Entersoft Security in collaboration with IOT Forum India and TiE Bangalore conducted IOT Hackfest on 7th November 2017 at the TiE Bangalore office.
The challenge (aimed at helping startups think about security proactively) lasted 24 hours, and had our top-notch white hat hackers hack into product companies in Connected Homes/Smart Cities/Infrastructure, Healthcare and Industrial IoT. The motive – to spread awareness about how IoT Devices can be hacked; and hardened by hackers who also help fix the identified loopholes.
After initial rounds of shortlisting, we invited 4 IoT startups to participate in the hackathon. Each had a unique product with a different business aspect. Owing to the sensitive nature of the vulnerabilities we uncovered, we can’t be too specific about their names, but here’s what they were broadly about:
- An IoT water purifying machine.
- A secure Wi-Fi product.
- A home automation product.
- An IoT plug and Play product.
The startups presented us with a comprehensive walkthrough of their IoT devices and explained technical and business aspects w.r.t security.
After we received enough information from the startups, we were able to create a threat model for each device and identify certain critical entry and exit points.
To start we ran version and interoperability standard checks with respect to the devices’ hardware and components. We were successful in identifying some unpatched hardware SDKs.
We performed vulnerability assessments on those devices and summarised trackers for them with bugs categorised according to urgency and importance.
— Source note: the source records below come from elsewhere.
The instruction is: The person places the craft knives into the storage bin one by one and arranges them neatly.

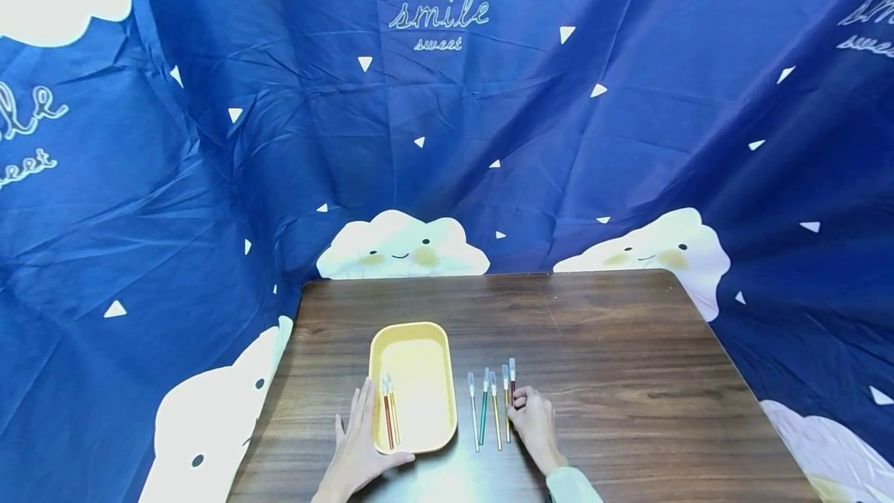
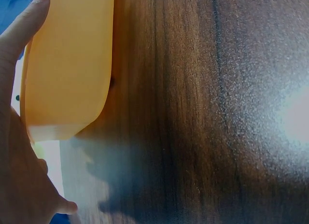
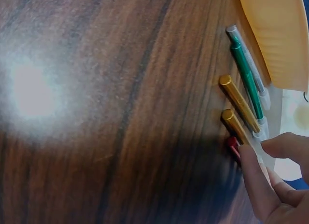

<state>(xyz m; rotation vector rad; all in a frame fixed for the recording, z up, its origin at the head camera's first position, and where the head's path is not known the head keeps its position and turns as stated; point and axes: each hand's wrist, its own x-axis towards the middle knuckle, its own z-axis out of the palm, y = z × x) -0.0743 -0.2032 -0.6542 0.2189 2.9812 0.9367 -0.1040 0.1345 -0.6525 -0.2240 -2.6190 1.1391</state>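
Note:
My left hand (image 1: 355, 452) lies spread with straight fingers against the left side of a yellow tray (image 1: 450, 398), its thumb at the near edge. The left wrist view shows this hand (image 2: 19, 151) beside the tray's outer wall (image 2: 70, 60). Inside the tray lie a red pen (image 1: 388, 418) and a gold one (image 1: 394, 414). A silver pen (image 3: 248, 62), a green pen (image 3: 247, 79) and a gold pen (image 3: 239, 102) lie on the table. My right hand (image 1: 536, 425) is at another gold pen (image 3: 233, 123) and a red pen (image 3: 233, 145), finger and thumb apart around the gold one.
A brown wooden table (image 1: 628, 371) carries everything. Behind it and at its sides hangs a blue cloth (image 1: 489, 115) with white clouds and triangles. The loose pens lie just right of the tray, their clear caps pointing toward the far side.

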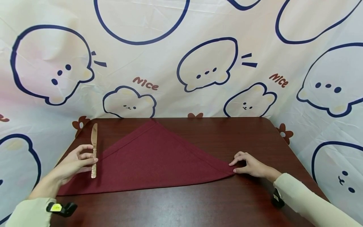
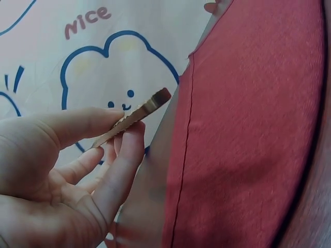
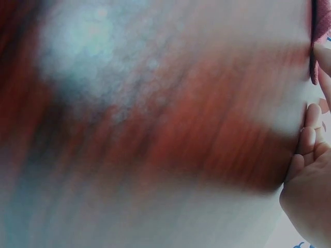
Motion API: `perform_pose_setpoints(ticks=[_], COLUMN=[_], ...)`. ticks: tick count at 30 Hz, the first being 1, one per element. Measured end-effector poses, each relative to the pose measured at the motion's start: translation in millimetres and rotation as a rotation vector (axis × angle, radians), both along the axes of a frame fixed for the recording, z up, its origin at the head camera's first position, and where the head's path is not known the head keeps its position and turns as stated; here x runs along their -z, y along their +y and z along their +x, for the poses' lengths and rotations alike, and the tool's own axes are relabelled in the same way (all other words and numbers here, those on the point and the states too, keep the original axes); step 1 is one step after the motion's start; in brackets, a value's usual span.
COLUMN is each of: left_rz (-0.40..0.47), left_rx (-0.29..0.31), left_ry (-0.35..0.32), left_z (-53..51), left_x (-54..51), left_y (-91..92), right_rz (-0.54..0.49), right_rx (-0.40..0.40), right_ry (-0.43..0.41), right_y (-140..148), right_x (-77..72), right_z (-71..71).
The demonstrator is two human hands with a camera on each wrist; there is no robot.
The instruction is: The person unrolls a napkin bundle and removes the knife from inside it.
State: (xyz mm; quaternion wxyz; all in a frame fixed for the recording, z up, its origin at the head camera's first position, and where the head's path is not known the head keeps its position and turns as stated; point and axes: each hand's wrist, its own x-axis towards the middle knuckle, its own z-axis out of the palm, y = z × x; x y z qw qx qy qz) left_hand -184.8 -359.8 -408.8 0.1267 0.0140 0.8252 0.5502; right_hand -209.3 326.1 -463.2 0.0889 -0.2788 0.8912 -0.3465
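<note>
A dark red cloth napkin (image 1: 158, 157), folded into a triangle, lies with its long edge towards me and its peak at the table's far edge. Between the thumb and fingers of my left hand (image 1: 75, 162) is a gold table knife (image 1: 94, 138), held upright in the head view over the cloth's left part. Its patterned handle (image 2: 137, 113) shows end-on in the left wrist view. My right hand (image 1: 250, 164) pinches the napkin's right corner. In the right wrist view that hand (image 3: 310, 170) is partly cut off at the edge, beside a bit of cloth (image 3: 324, 23).
The napkin lies on a dark brown wooden table (image 1: 175, 208) with rounded far corners. Behind it and at both sides hangs a pale sheet (image 1: 164, 63) printed with cartoon outlines. Table surface shows in front of the cloth and to its right.
</note>
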Motion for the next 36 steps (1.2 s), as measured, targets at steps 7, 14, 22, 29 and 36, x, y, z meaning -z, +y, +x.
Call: perform_pose_setpoints(ticks=[7,14,22,29,36], left_rz=[0.024,0.029,0.035,0.079,0.120], left_rx=[0.002,0.006,-0.002,-0.004,-0.004], left_ry=[0.005,-0.001,0.006,0.004,-0.001], left_z=[-4.6,-8.6,-12.8,-15.9,-20.1], left_x=[-2.3,-4.8,-9.2,-11.4,-14.4], left_y=[16.2,29.9,44.2,57.8,72.3], right_rz=[0.003,-0.002,-0.011,0.001,0.000], right_rx=[-0.003,-0.003,-0.005,-0.005,-0.002], right_ry=[-0.002,-0.001,-0.002,-0.010,-0.009], right_y=[-0.2,-0.4,0.0,-0.3,0.1], right_x=[0.3,1.2,1.5,-0.1,-0.3], right_z=[-0.5,-0.7,-1.1,-1.9,-1.3])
We covered security aspects related to Data Collection, Device Integration, Application and Process extensions.
Upon identification of vulnerabilities, we guided the participating startups’ respective tech teams to achieve all-round security.
After the vulnerabilities were fixed we performed regression testing on the products to ensure that the bugs were all patched up.
The security implentation strategies were explained in detail by Sri Chakradhar, our CTO, alongside Arvind Tiwary at the third edition of IoTNext in Bangalore.
We look forward to more such opportunities to reach the our goal to make the connected world a safer place.